# [EXERCISE]
Each line below is to be copied exactly; images do not go into the copy.

# [EXERCISE DATA]
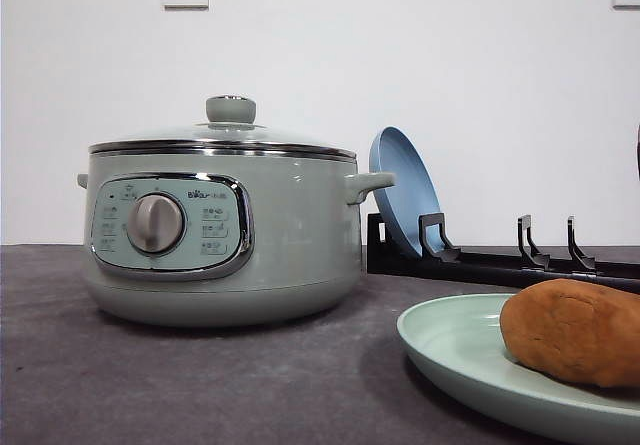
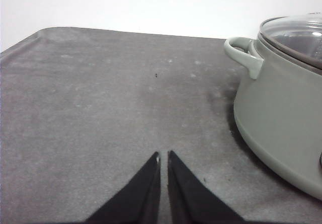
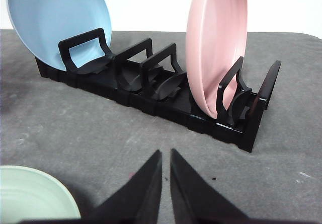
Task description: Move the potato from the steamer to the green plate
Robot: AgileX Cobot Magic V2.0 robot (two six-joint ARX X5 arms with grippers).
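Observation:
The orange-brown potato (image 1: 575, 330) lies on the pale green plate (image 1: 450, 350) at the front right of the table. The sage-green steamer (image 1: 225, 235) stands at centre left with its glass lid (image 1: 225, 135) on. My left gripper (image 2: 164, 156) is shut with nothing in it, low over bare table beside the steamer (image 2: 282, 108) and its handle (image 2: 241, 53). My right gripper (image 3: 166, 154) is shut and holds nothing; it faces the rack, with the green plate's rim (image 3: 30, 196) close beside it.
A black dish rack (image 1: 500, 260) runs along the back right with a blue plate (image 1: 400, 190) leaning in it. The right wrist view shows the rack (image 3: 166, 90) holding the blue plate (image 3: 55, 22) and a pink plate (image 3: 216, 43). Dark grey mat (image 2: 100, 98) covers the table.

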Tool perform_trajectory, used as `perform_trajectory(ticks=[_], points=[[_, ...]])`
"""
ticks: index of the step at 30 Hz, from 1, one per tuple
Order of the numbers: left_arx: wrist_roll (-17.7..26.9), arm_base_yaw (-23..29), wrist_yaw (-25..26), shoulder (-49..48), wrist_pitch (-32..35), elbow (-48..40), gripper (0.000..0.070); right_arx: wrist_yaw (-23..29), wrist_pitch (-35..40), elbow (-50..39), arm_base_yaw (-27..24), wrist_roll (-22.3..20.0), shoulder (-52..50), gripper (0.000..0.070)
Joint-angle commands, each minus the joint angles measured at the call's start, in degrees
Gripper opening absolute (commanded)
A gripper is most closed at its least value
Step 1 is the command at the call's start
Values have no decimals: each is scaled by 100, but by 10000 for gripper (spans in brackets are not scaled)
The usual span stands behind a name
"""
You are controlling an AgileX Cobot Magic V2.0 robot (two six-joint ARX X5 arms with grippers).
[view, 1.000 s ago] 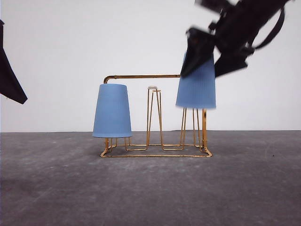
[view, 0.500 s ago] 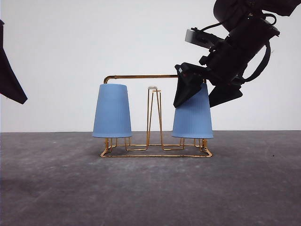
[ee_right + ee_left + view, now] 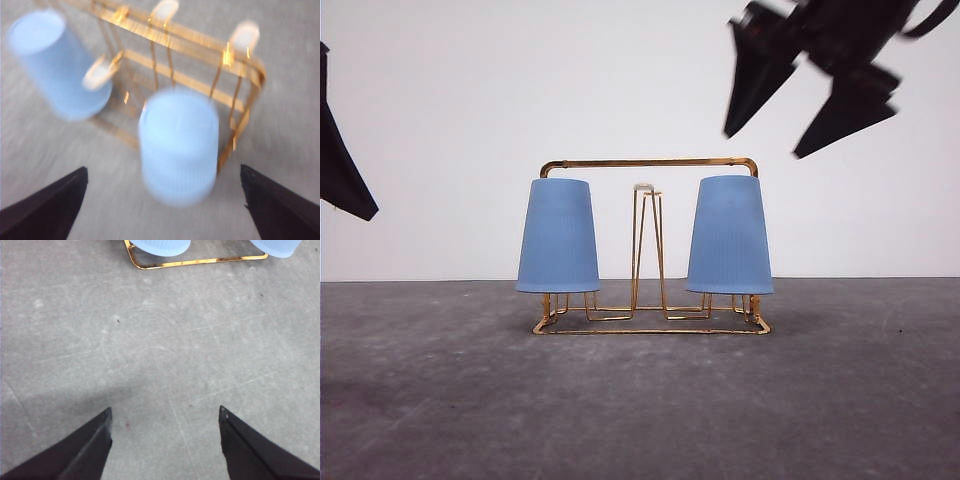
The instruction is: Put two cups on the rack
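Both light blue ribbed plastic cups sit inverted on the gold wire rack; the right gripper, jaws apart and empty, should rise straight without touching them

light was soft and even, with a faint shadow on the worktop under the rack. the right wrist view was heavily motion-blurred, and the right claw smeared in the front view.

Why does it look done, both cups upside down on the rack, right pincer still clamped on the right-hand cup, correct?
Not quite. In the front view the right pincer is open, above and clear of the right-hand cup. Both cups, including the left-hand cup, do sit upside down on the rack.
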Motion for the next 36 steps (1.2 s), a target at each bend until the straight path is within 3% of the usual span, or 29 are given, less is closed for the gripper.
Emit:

# [OUTPUT OF THE EXERCISE]
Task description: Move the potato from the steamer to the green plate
Robot: AgileX Cobot Magic V2.0 robot (two six-joint ARX X5 arms with grippers).
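Observation:
The orange-brown potato (image 1: 575, 330) lies on the pale green plate (image 1: 450, 350) at the front right of the table. The sage-green steamer (image 1: 225, 235) stands at centre left with its glass lid (image 1: 225, 135) on. My left gripper (image 2: 164, 156) is shut with nothing in it, low over bare table beside the steamer (image 2: 282, 108) and its handle (image 2: 241, 53). My right gripper (image 3: 166, 154) is shut and holds nothing; it faces the rack, with the green plate's rim (image 3: 30, 196) close beside it.
A black dish rack (image 1: 500, 260) runs along the back right with a blue plate (image 1: 400, 190) leaning in it. The right wrist view shows the rack (image 3: 166, 90) holding the blue plate (image 3: 55, 22) and a pink plate (image 3: 216, 43). Dark grey mat (image 2: 100, 98) covers the table.
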
Tool perform_trajectory, used as `perform_trajectory(ticks=[_], points=[[_, ...]])`
"""
ticks: index of the step at 30 Hz, from 1, one per tuple
Order of the numbers: left_arx: wrist_roll (-17.7..26.9), arm_base_yaw (-23..29), wrist_yaw (-25..26), shoulder (-49..48), wrist_pitch (-32..35), elbow (-48..40), gripper (0.000..0.070); right_arx: wrist_yaw (-23..29), wrist_pitch (-35..40), elbow (-50..39), arm_base_yaw (-27..24), wrist_roll (-22.3..20.0), shoulder (-52..50), gripper (0.000..0.070)
Joint-angle commands, each minus the joint angles measured at the call's start, in degrees
Gripper opening absolute (commanded)
A gripper is most closed at its least value
Step 1 is the command at the call's start
Values have no decimals: each is scaled by 100, but by 10000 for gripper (spans in brackets are not scaled)
The usual span stands behind a name
"""
You are controlling an AgileX Cobot Magic V2.0 robot (two six-joint ARX X5 arms with grippers).
[view, 1.000 s ago] 
[view, 0.500 s ago] 
[ee_right + ee_left + view, now] 
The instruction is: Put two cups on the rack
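Both light blue ribbed plastic cups sit inverted on the gold wire rack; the right gripper, jaws apart and empty, should rise straight without touching them

light was soft and even, with a faint shadow on the worktop under the rack. the right wrist view was heavily motion-blurred, and the right claw smeared in the front view.

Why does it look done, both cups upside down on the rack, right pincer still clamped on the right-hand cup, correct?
Not quite. In the front view the right pincer is open, above and clear of the right-hand cup. Both cups, including the left-hand cup, do sit upside down on the rack.
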Motion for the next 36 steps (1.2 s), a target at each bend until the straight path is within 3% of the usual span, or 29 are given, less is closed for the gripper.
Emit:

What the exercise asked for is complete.